09.01.2003

STRATEGIE

Bildquelle: intel

IBM und AMD vereint gegen Intel

IBM und AMD haben für mindestens drei Jahre eine Kooperation vereinbart, die sich gegen die Dominanz von Intel auf dem Prozessor-Markt richtet.

Beobachter gehen davon aus, dass sich insbesondere für AMD die Partnerschaft als sehr fruchtbar erweisen sollte, da das Unternehmen alleine nicht das nötige Kapital hat, um in den nächsten Jahren das Entwicklungtempo von Intel mithalten zu können.

IBM und AMD wollen zusammen die übernächste Generation von Chips entwickeln, die in der 65-Nanometer-Fertigungstechnologie produziert werden sollte.

Die Zahl bezeichnet die Größe der einzelnen Transistoren auf den Chips. Derzeit sind 130 Nanometer Standard in der Serienfertigung, und für dieses Jahr wird der Wechsel auf 90 Nanometer erwartet.

Kooperation ausgebaut

Neben der Produktion in der 65-Nanometer-Fertigungstechnologie wollen AMD und IBM auch voll auf Wafer [Rohlinge] in einer Größe von 300 Millimetern setzen, ein Verfahren, das die Ausbeute steigert und damit die Kosten gegenüber der 200-Millimeter-Technologie deutlich senken kann. Erste Prozessoren der Partner werden 2005 auf dem Markt erwartet.

Die Kooperationsvereinbarung läuft zunächst über drei Jahre, enthält aber eine Option auf eine Verlängerung.

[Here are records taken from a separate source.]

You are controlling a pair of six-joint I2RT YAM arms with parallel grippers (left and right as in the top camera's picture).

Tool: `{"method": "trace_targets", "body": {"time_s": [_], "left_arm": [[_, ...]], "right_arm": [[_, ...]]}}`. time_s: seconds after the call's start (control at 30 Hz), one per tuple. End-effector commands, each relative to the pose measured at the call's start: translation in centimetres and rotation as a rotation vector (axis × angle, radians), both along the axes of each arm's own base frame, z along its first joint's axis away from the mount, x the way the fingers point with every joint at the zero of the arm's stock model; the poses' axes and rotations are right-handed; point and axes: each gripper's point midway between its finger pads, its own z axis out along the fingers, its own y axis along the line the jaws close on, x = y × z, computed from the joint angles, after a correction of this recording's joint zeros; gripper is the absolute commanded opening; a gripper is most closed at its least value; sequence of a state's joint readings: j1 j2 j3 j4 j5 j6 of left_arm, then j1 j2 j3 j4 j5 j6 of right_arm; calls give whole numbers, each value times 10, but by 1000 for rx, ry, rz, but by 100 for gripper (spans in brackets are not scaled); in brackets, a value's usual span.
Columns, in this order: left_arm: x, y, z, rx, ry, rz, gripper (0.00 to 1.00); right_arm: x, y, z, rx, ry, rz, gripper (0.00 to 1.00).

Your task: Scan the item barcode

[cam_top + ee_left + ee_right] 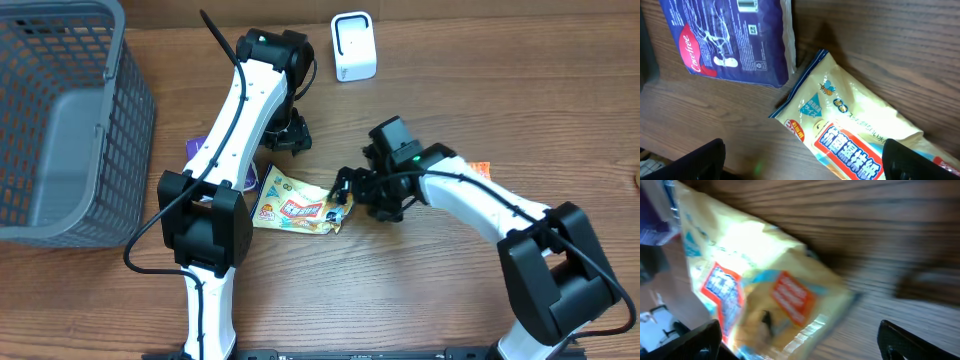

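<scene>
A yellow plastic snack packet (295, 208) lies flat on the wooden table (470, 100) between both arms; the left gripper (805, 167) hangs spread and empty above it; the right gripper (802, 342), equally wide, frames its end, seemingly to lift it toward the small white scanner (353, 46).

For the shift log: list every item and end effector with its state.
Left end effector, open, holding nothing.
Right end effector, open, holding nothing.
Snack bag, lying flat, unheld.
Purple pack, lying flat, barcode side up.
Basket, upright, looks empty.
Scanner, standing upright.
</scene>
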State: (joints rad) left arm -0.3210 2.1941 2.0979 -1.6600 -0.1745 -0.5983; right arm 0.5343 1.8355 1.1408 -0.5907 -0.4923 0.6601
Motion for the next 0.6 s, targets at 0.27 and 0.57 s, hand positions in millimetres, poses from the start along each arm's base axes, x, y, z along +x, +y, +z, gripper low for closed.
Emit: {"method": "trace_targets", "body": {"time_s": [0.27,0.57], "left_arm": [[-21,3,-32,20,106,-21,91],[-27,5,-47,27,128,-21,90]], "right_arm": [[-10,8,-22,-63,56,-84,53],[15,-54,-10,-318,4,-106,4]]}}
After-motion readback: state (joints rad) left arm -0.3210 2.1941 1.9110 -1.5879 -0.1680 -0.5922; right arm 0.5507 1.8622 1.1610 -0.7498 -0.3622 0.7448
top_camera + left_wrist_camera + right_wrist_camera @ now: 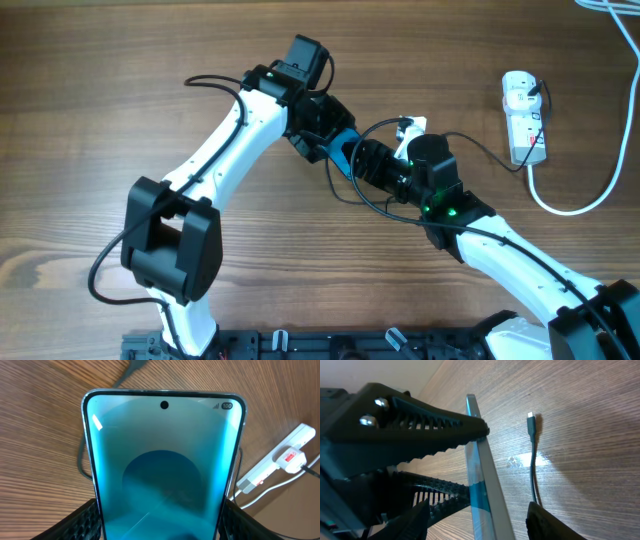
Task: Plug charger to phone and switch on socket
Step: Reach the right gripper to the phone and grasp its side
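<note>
Left fingers [82,522] clamp the phone [165,460], rigid, slick glass, midway between the desk's [100,60] side edges; right fingers [550,525] gape wide. The limp, light charger [534,460] wants pinching behind its plug [530,417].

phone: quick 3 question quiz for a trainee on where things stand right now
1. True or false: the charger is already plugged into the phone.
2. Which gripper clamps the phone? A) left B) right C) neither
3. Fill the gap: in the left wrist view, the socket lies to the ___ of the phone.

Key
1. False: the plug tip sits apart from the phone.
2. A: the left gripper has the phone between its fingers.
3. right
</note>
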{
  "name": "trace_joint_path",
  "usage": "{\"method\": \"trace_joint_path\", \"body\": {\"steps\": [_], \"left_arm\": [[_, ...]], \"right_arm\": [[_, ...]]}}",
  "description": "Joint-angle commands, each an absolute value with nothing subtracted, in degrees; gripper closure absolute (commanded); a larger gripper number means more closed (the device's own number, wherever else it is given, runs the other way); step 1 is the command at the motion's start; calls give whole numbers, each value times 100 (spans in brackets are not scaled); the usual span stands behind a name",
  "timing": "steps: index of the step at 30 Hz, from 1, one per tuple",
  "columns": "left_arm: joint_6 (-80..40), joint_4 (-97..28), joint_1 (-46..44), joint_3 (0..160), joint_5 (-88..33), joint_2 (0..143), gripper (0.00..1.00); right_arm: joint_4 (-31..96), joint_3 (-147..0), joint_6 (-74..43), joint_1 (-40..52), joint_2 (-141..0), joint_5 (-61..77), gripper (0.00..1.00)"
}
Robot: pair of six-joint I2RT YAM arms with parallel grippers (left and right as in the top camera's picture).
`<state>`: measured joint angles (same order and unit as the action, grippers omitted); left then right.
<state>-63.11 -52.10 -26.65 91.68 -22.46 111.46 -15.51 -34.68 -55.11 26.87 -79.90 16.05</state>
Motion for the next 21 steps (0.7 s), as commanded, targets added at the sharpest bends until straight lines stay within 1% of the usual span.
{"method": "trace_joint_path", "body": {"steps": [1,4,7,9,15,17,21], "left_arm": [[-6396,-5116,-2751,9268,-2381,10982,38],[-6418,-5111,-2753,9268,-2403,10982,37],[-6418,-5072,-2753,9268,-2508,10982,37],[-6416,-5074,-2753,9268,-2512,10982,37],[-6416,-5072,-2753,9268,-2554,10982,37],[-6416,-5072,-2753,9268,-2571,10982,37],[-6416,-5072,-2753,9268,-2598,10982,37]], "right_arm": [[-1553,-3557,-5555,2718,-8049,1417,43],[-1601,-3557,-5575,2718,-8117,1330,50],[-1785,-3557,-5575,2718,-8318,1334,53],[-2047,-3557,-5572,2716,-8479,1435,60],[-2233,-3557,-5745,2716,-8510,1505,65],[-2233,-3557,-5900,2716,-8510,1507,70],[-2248,-3557,-6014,2716,-8510,1549,75]]}}
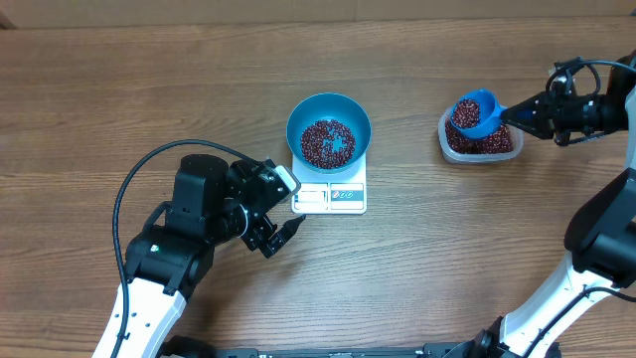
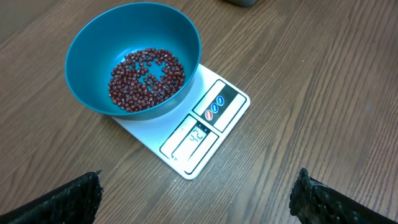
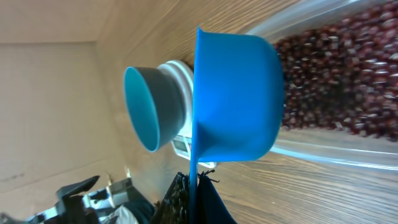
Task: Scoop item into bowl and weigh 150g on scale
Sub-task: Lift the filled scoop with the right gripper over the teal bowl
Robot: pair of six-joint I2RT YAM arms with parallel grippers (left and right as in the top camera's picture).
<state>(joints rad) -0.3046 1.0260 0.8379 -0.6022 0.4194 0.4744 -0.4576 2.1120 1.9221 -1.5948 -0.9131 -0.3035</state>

Mit dem Vertrag wird ein ohnehin bestehender Technologieaustausch zwischen IBM und AMD drastisch ausgeweitet. Teil der neuen Kooperation wird auch sein, dass AMD-Techniker im IBM-Entwicklungszentrum bei New York arbeiten werden.

AMD-Chef will mehr Kooperationen

Die neue Kooperation entspricht der Forderung, die AMD-Chef Hektor Ruiz im November aufgestellt hatte.

Damals sagte Ruiz, dass die Halbleiterindustrie eine Strategieänderung benötige. "Unternehmen müssen damit beginnen, neue Technologien nicht isoliert um ihrer selbst willen zu entwickeln", erklärte Ruiz.